Durante algum tempo, ambos vivem uma espécie de lua de mel, da qual retiram aquilo de que precisam: Andy usufrui de todos os luxos que a casa da vítima lhe proporcionam, e Shirl consegue garantir que terá para onde ir quando tiver de abandonar o apartamento no final do mês. E quando esse momento chega, é fácil perceber que a lua de mel acabou. 

Numa outra perspetiva, Make Room! Make Room! oferece-nos também uma excelente crítica social que vai ao encontro da teoria populacional de Thomas Malthus (Essay on The Principal of Population, 1798). De acordo com este economista britânico, a população estaria a crescer muito mais depressa do que a produção de alimentos ou recursos, o que conduziria ao avanço da fome, pobreza e criminalidade. Harry Harrison partilhava desta opinião, afirmando que seria apenas uma questão de tempo até que a humanidade ultrapasse os seus recursos, e condenava a política da igreja católica em relação à contraceção que levava, inevitavelmente, a que continuassem a nascer demasiadas pessoas.

Reparem que, apenas em 1965 é que o Supremo Tribunal determinou que os casais casados teriam direito constitucional à privacidade e que essa privacidade incluiria a utilização de métodos anticoncecionais. Em Make Room!

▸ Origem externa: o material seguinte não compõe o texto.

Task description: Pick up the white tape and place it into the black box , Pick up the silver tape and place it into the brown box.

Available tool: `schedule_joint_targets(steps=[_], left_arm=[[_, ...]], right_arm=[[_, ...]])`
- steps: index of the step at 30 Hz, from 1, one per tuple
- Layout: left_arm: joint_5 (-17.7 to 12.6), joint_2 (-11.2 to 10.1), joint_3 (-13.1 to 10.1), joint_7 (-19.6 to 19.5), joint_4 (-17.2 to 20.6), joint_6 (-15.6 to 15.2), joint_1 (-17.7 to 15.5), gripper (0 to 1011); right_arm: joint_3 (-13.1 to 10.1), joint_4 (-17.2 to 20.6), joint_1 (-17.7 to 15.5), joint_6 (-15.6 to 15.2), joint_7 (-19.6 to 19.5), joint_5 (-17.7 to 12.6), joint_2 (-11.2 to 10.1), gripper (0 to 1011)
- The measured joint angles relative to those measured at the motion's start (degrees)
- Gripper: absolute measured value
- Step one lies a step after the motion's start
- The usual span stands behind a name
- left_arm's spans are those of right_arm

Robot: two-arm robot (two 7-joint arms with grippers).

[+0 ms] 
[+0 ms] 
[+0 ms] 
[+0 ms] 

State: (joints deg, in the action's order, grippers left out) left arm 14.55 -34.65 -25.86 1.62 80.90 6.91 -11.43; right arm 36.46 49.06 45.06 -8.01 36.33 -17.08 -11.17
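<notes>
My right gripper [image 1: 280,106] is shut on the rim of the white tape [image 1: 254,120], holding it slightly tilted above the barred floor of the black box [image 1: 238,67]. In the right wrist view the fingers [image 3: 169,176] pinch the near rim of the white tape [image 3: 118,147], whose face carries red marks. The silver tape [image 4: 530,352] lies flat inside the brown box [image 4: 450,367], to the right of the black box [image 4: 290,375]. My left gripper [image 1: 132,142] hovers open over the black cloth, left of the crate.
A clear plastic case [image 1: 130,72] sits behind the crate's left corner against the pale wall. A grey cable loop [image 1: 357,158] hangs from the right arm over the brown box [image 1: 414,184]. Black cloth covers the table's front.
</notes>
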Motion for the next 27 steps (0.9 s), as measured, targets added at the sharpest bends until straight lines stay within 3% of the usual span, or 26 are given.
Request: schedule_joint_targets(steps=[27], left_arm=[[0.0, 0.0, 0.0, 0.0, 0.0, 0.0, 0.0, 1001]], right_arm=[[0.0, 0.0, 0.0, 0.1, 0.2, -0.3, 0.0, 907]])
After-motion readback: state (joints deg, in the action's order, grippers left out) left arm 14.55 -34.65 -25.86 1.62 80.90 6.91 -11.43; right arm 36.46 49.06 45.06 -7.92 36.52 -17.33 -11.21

Make Room! há uma clara alusão ao direito de utilização destes métodos através da referência a uma manifestação que vai opor duas fações: os que vêm os métodos anticoncecionais como uma forma de controlar a população, e evitar o sofrimento de milhares de crianças que nascem sem que os pais tenham quaisquer condições para os sustentar; e os que encaram estes métodos como uma forma de « matar bebés ». 

« - Three are born for every two that die. So the population doubles and doubles - and keeps on doubling at a quicker rate all the time. We got a plage of people, a disease of people infesting the world. We got more people who are living longer. Less people have to be born, that's the answer. We got death control - we got to match it with birth control. 

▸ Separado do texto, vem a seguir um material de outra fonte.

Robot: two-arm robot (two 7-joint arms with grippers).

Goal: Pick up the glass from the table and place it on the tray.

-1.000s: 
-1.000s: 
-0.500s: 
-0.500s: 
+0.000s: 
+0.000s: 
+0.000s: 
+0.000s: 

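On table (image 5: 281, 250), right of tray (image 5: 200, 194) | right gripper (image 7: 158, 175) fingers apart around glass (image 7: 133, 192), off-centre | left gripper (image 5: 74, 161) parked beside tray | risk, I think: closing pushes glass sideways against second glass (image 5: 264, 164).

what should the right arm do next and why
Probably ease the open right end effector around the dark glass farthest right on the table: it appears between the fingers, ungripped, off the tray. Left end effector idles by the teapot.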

- I still don't see how you can when people still think it has something to do with killing babies.

- Stop with the dead babies! (...) There are no babies involved in this - alive or dead - except in the pointed heads of the idiots who repeat what they have heard without understanding a word of it. » 


Na minha opinião, este livro tem todos os ingredientes para quem procura uma boa distopia e crítica social. Por isso, se és um desses casos, Make Room! Make Room! é uma excelente opção de leitura!